Most Central Banks Expect Gold Reserves to Rise Further
The World Gold Council’s 2026 Central Bank Gold Reserves Survey indicates that confidence in gold remains exceptionally strong among monetary authorities.
According to the survey:
- 89% of central banks expect global official gold reserves to increase over the next 12 months.
- A record 45% believe their own institutions will increase gold holdings during the coming year.
The findings suggest that gold continues to be viewed as a strategic reserve asset despite fluctuations in international prices.
South Korea Eyes Gold ETFs for Reserve Diversification
South Korea’s central bank has reportedly completed preparations to invest in gold-backed Exchange Traded Funds (ETFs) as part of its reserve diversification strategy.
Unlike physical bullion, gold ETFs offer greater liquidity and lower storage costs. Although central banks traditionally prefer physical gold, the move reflects growing interest in alternative methods of gaining exposure to the precious metal.
Currently, South Korea holds around 104 tonnes of gold, accounting for roughly 3% of its total reserves.
Latin American Central Banks Join the Trend
The World Gold Council also identified fresh buying activity among several Latin American central banks during 2026.
- Chile has accumulated around 8 tonnes of gold this year.
- Guatemala has added 2 tonnes.
- Bolivia and Uruguay have each increased reserves by 1 tonne.
Although these purchases remain relatively modest, they indicate that gold accumulation is gradually expanding beyond traditional buyers.
FAQ’s
1. How much gold did global central banks purchase in May 2026?
According to the World Gold Council (WGC), global central banks added a net 41 tonnes of gold to their official reserves in May 2026. It was the second-highest monthly gold purchase of the year, highlighting continued sovereign demand for bullion.
2. Which countries were the biggest gold buyers in May 2026?
Poland was the largest buyer with 18 tonnes, followed by China (10 tonnes), Uzbekistan (9 tonnes), Kazakhstan (7 tonnes), and Singapore (4 tonnes). These purchases reflect ongoing efforts to strengthen national reserve portfolios.
3. Why are central banks continuing to increase their gold reserves?
Central banks are buying more gold to diversify foreign exchange reserves, hedge against inflation, reduce reliance on major currencies, and improve financial stability amid geopolitical tensions and global economic uncertainty.
4. Which central banks reduced their gold holdings in May 2026?
While most countries increased their reserves, Russia sold 6 tonnes of gold and Turkey sold 3 tonnes during May 2026. These sales were exceptions to the broader global trend of rising sovereign gold accumulation.
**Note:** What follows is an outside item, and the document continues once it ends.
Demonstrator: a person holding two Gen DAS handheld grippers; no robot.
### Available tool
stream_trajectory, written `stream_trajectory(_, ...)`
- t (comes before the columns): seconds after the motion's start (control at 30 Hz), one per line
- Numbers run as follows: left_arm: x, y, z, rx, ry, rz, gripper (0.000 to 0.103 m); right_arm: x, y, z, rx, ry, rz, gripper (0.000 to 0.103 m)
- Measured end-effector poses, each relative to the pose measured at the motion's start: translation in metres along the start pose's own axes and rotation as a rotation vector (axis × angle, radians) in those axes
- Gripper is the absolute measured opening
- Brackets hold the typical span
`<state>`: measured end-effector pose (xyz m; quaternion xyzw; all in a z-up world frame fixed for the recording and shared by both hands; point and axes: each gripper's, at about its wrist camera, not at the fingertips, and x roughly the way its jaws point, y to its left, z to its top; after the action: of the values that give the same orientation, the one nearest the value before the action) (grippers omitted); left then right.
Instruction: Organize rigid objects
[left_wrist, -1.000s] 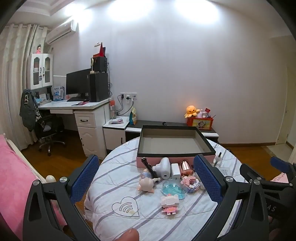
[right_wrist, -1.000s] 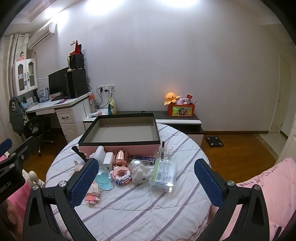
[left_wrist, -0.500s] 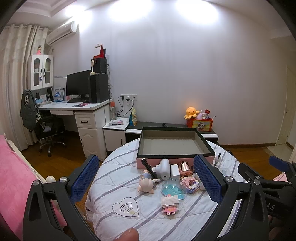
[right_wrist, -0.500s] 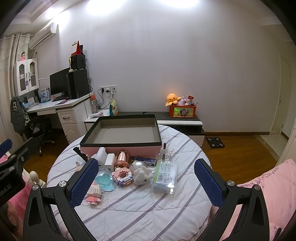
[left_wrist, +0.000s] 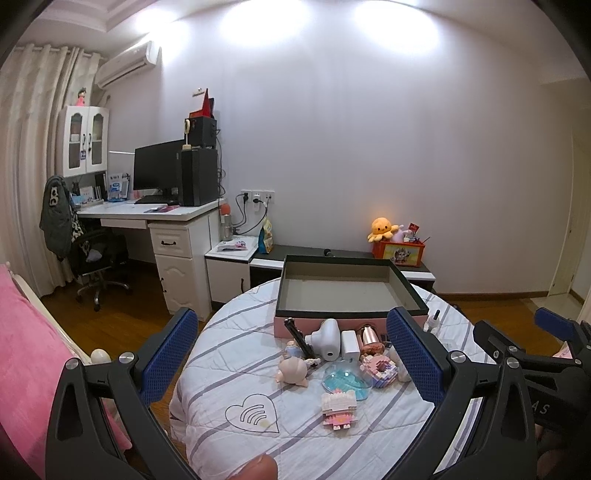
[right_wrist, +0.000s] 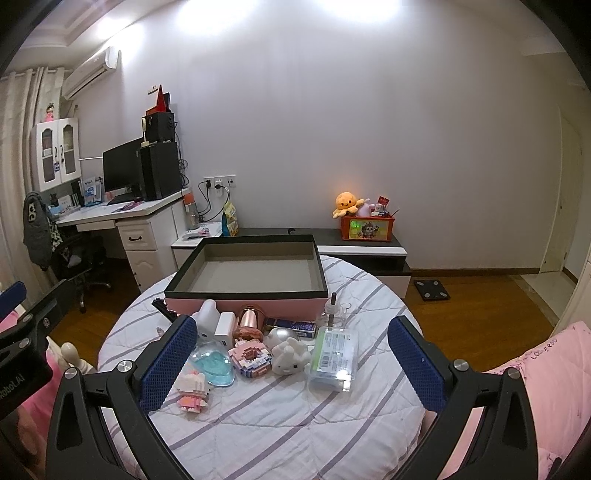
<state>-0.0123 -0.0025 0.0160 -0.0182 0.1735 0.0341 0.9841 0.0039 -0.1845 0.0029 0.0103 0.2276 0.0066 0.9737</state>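
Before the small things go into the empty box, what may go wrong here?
1. The glass bottle stands upright beside the clear plastic case; a hand-held gripper reaching for the case may tip it.
2. The toys are crowded: the white bunny figure touches the pink block ring, so open fingers may push neighbours.
3. The pink block figure may break apart if squeezed.

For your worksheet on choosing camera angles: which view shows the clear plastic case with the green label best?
The right wrist view. There the clear plastic case lies in full sight on the striped tablecloth, label up, beside the white bunny toy. In the left wrist view the left gripper has its right finger across that spot, so the case cannot be made out.
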Motion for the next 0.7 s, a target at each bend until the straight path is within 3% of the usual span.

5. What does the World Gold Council’s latest survey reveal about future gold demand from central banks?
The WGC’s 2026 Central Bank Gold Reserves Survey found that 89% of central banks expect global official gold reserves to increase over the next 12 months, while a record 45% plan to expand their own gold holdings, indicating strong long-term confidence in gold as a reserve asset.